## [WHAT NEEDS TO BE DONE]
Could the lines from the one with "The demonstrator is" through the end of the listing be restated exactly, with nothing else included?
[RECORDS Boundary: Start]
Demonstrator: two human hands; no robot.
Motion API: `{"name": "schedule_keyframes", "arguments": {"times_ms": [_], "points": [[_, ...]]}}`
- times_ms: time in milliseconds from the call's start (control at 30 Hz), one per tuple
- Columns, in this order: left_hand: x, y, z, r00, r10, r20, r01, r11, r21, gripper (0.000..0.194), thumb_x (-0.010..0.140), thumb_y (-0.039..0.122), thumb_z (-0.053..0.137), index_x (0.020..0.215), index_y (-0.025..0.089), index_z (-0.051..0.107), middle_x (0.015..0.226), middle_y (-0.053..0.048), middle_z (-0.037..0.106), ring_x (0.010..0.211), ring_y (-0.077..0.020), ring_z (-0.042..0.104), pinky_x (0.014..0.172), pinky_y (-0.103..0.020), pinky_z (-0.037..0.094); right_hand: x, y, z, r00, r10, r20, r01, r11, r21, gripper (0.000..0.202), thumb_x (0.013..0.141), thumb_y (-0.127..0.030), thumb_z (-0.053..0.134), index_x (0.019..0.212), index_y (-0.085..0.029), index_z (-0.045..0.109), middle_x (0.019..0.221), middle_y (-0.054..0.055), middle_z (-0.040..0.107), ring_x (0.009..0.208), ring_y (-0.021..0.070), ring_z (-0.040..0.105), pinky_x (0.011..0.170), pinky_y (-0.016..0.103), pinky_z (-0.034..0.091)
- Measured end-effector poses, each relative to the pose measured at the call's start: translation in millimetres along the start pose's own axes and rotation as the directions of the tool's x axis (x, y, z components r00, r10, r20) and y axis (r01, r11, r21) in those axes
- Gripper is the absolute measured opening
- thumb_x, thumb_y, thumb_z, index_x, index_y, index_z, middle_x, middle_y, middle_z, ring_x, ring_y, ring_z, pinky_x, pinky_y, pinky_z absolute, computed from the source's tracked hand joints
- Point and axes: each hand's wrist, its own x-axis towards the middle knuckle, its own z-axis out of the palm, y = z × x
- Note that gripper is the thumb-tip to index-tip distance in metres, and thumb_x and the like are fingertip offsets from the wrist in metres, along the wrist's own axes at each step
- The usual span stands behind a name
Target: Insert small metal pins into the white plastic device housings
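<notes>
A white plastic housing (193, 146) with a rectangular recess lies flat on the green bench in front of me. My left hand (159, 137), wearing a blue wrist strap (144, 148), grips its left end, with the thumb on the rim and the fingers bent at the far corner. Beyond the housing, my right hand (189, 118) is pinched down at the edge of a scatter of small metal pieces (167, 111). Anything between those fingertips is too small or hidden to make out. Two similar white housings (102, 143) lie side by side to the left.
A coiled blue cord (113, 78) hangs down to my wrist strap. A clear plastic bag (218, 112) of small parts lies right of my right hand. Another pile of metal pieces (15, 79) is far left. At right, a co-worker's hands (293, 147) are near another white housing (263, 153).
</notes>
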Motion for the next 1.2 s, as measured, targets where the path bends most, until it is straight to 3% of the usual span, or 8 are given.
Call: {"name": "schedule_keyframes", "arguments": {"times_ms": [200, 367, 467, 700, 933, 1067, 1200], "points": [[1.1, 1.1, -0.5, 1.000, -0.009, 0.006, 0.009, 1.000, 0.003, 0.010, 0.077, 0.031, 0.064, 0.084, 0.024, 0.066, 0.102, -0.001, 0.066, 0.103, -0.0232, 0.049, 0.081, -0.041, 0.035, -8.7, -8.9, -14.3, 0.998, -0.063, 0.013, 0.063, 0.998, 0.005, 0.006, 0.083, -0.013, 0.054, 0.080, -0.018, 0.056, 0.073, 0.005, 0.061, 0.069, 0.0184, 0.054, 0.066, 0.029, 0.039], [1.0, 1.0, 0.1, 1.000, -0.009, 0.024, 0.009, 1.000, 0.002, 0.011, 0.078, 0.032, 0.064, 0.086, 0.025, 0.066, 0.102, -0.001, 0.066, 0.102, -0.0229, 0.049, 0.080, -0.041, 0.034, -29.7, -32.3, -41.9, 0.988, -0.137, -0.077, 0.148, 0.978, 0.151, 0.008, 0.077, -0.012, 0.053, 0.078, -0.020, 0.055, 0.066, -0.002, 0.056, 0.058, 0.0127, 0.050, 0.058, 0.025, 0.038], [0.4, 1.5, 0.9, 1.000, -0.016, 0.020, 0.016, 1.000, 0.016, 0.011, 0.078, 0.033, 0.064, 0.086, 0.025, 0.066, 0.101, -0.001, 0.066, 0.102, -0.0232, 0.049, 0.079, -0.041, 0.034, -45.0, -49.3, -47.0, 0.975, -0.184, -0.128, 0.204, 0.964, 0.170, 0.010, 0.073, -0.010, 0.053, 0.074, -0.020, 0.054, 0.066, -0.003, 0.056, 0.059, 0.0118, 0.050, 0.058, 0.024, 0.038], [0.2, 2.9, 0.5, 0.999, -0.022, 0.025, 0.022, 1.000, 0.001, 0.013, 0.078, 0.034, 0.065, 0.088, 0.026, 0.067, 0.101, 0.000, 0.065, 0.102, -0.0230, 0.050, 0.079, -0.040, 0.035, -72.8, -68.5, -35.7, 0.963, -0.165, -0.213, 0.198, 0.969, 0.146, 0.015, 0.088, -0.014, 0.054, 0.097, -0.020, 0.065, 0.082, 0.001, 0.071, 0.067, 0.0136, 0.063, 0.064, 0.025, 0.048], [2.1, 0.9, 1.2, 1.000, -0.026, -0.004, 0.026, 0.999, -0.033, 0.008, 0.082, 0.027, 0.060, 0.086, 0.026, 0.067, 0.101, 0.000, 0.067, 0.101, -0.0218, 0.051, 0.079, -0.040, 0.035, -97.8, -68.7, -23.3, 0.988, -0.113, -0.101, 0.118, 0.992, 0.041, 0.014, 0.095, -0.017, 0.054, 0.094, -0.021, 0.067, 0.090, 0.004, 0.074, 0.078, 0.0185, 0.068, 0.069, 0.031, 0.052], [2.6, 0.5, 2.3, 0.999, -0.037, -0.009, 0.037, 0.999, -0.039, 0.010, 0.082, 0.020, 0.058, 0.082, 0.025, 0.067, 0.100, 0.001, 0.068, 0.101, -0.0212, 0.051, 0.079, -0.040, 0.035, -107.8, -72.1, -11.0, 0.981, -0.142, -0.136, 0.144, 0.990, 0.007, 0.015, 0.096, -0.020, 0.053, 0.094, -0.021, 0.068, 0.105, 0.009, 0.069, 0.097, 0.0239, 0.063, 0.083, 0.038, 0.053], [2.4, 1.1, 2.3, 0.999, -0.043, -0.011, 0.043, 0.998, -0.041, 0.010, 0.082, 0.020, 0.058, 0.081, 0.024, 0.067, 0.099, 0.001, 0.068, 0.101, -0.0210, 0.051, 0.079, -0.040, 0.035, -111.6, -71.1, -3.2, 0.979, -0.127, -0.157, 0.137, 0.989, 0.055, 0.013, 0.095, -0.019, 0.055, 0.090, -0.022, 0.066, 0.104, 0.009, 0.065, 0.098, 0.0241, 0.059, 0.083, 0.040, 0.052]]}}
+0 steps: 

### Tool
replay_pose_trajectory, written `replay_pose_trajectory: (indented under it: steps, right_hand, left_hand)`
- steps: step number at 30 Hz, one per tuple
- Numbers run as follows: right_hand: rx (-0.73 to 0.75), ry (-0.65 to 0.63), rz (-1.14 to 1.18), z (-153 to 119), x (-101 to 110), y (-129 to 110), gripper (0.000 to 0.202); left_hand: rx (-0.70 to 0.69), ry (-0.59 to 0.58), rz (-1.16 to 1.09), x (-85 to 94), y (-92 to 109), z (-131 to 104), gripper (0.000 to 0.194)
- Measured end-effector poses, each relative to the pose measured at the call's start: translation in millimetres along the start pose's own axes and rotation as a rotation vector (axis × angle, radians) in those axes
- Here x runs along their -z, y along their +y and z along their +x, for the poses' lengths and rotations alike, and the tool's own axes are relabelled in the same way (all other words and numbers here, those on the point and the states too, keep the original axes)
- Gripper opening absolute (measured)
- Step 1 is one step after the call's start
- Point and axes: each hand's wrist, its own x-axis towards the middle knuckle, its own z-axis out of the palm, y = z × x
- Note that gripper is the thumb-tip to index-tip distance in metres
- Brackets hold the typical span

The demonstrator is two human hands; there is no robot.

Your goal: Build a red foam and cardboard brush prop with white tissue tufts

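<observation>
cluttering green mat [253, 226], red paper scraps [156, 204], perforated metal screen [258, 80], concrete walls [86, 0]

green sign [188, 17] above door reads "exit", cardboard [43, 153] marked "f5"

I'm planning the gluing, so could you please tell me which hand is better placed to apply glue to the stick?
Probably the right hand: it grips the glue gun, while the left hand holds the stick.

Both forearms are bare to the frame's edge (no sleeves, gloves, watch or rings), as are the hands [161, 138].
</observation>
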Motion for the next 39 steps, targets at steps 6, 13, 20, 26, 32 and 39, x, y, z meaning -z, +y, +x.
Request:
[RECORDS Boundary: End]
## [RESPONSE BOX]
The demonstrator is two human hands; there is no robot.

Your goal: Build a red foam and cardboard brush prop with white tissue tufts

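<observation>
cluttering green mat [253, 226], red paper scraps [156, 204], perforated metal screen [258, 80], concrete walls [86, 0]

green sign [188, 17] above door reads "exit", cardboard [43, 153] marked "f5"

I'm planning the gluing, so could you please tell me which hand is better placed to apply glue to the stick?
Probably the right hand: it grips the glue gun, while the left hand holds the stick.

Both forearms are bare to the frame's edge (no sleeves, gloves, watch or rings), as are the hands [161, 138].
</observation>
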Motion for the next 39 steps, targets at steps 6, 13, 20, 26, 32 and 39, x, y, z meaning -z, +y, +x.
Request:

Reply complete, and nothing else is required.